The raw sequence reads generated in this study are available at the NCBI sequence read archive (SRA) database under Bioproject accession PRJNA638077. Virus genomes generated have been deposited in GenBank under the accession numbers MT577804, MT577805, and MT591567.

3. Results

In total, 125 million sequencing reads were generated from 15 pools (3.520 × 106 sequencing reads per pool) and applied to reference alignment and de novo analysis to construct contigs. In each mosquito pool, between 1.9% and 36.1% of the total generated sequences were classified as viral reads (Table 2). From a total number of 30,754 contigs, identification of obtained viral contigs using the blastn algorithms resulted in detection of 167 viral contigs belonging to the viral families Flaviviridae, Rhabdoviridae, Iflaviridae, Orthomyxoviridae, Dicistroviridae, Tymoviridae, Genomoviridae, and several unclassified viral taxa. The majority of the detected viral sequences were classified as ISVs. Importantly, no human pathogenic viruses were detected.

Table 2.

Viral reads detected shown as a percentage of the total number of reads generated from each pool of mosquitos.
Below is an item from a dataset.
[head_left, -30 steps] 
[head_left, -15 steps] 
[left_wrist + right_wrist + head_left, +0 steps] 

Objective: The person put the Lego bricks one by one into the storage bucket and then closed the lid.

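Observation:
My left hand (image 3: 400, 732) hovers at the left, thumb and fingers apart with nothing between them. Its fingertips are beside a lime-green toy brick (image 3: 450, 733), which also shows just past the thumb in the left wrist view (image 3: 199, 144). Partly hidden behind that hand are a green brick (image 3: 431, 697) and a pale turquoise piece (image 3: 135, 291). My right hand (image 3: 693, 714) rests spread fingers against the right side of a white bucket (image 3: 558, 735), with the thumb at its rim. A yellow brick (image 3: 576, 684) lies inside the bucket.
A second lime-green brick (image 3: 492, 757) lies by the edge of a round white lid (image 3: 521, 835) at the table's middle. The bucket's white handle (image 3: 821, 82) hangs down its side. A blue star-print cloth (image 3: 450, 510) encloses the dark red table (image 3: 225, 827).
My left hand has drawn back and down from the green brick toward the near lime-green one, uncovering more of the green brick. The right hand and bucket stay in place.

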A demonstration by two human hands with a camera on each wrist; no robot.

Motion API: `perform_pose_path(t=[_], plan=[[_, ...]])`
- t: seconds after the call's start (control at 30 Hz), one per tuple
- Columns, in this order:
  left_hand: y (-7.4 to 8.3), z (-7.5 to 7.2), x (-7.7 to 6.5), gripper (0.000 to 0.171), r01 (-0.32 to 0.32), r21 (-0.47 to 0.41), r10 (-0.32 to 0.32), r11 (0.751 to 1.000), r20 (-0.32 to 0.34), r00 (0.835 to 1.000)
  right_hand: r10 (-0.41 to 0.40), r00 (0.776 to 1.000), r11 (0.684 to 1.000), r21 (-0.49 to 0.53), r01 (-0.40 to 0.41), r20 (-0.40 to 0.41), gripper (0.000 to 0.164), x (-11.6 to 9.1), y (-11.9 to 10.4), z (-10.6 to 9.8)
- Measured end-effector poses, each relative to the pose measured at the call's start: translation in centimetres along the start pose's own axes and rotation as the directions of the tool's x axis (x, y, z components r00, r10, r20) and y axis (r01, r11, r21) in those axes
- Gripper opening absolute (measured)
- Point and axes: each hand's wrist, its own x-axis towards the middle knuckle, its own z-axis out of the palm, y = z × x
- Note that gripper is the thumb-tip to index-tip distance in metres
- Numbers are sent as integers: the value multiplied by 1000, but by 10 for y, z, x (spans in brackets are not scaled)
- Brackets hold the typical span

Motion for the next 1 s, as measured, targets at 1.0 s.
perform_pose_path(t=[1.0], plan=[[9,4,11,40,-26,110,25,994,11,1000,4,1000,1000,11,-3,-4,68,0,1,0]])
Virus MO1 MO2 MO3 MO4 MO5 MO6 MO7 MO8 MO9 MO10 MO11 MO12 MO13 MO14 MO15
Aedes albopictus cell fusing agent virus 0.003% 0.0002% - - - 0.0002% 0.0003% 0.0001% 0.0006% 0.0001% 0.0002% 0.0002% - - -
Aedes flavivirus - 0.5% 0.06% 0.005% 0.03% 0.06% 0.01% 0.02% 0.007% 0.04% 0.02% 0.04% 0.04% 0.002% 0.153%
Aphid lethal paralysis virus - - - 0.001% - - - - - - - - - - -
Arboretum virus - - - - - - - 0.002% - 0.001% - - - - -
Culex Iflavi-like virus 4 - - - - - - - - - - - - - - 4.6%
Fig fleck-associated virus - - - - - - - - - 0.004% 0.008% - - - -
Guato virus - 0.002% - 0.0004% - 0.0003% 0.001% - - 0.001% 0.002% 0.0003% - - -
Hubei mosquito virus 2 1.3% 0.058% - 0.42% 0.77% 0.19% 0.3% 0.2% - 0.037% - 0.2% 1.2% - -
Kaiowa virus - 0.0002% - - - 0.0002% - - - - - - - - -
Lake Sarah-associated circular virus-48 - - - - - - - - - - - 0.002% - - -
Plant associated genomovirus 3 - - - - - - - - - - - - 0.003% - -
Wenzhou sobemo-like virus 4 21.4% 1.3% 33.1% 19.9% 29.0% 13.8% 17.9% 15.7% 20.5% 17.3% 12.6% 15.5% 25.2% 14.4% 31.4%
Whidbey virus - 0.0002% - - - - - - - - - - - - -
Total % of viruses 22.7% 1.9% 33.2% 20.3% 29.8% 14.0% 18.2% 16.0% 20.5% 17.4% 12.6% 15.7% 26.5% 14.4% 36.1%
Reads generated in million 4.2 9.4 6.7 7.5 7.1 9.9 12.2 9.5 8.1 20.6 6.7 8.9 6.8 3.5 3.6

3.1. Mosquito-Associated Viruses

In all 15 pools, viral reads of flavivirus or flavivirus-related virus have been detected. In 14 pools, between 0.0020% and 0.5% (Table 2) of the total generated reads were assembled to Aedes flavivirus (AEFV). In the pool MO2, with 42,862 sequencing reads (0.5% of total reads), the complete AEFV of 11,038 nt in length encoding a polyprotein of 3341 amino acids in length was assembled and showed 99.62% similarity to the Aedes flavivirus strain AEFV-SPFLD-MO-2011-MP6 (GenBank accession: AGJ91136.1) (Figure 2) [31]. Additionally, in nine pools contigs with an identity above 99% to Aedes albopictus cell fusing agent virus (CFAV) have been assembled (GenBank acc: AF411835.2) [32].

Figure 2.

Figure 2

The phylogenetic tree of Aedes flaviviruses constructed using the maximum likelihood method and Kimura 2-parameter model. The percentage of replicate trees in which the associated taxa clustered together in the bootstrap test (1000 replicates) are shown next to the branches. The black dot indicates the genome sequenced in this study.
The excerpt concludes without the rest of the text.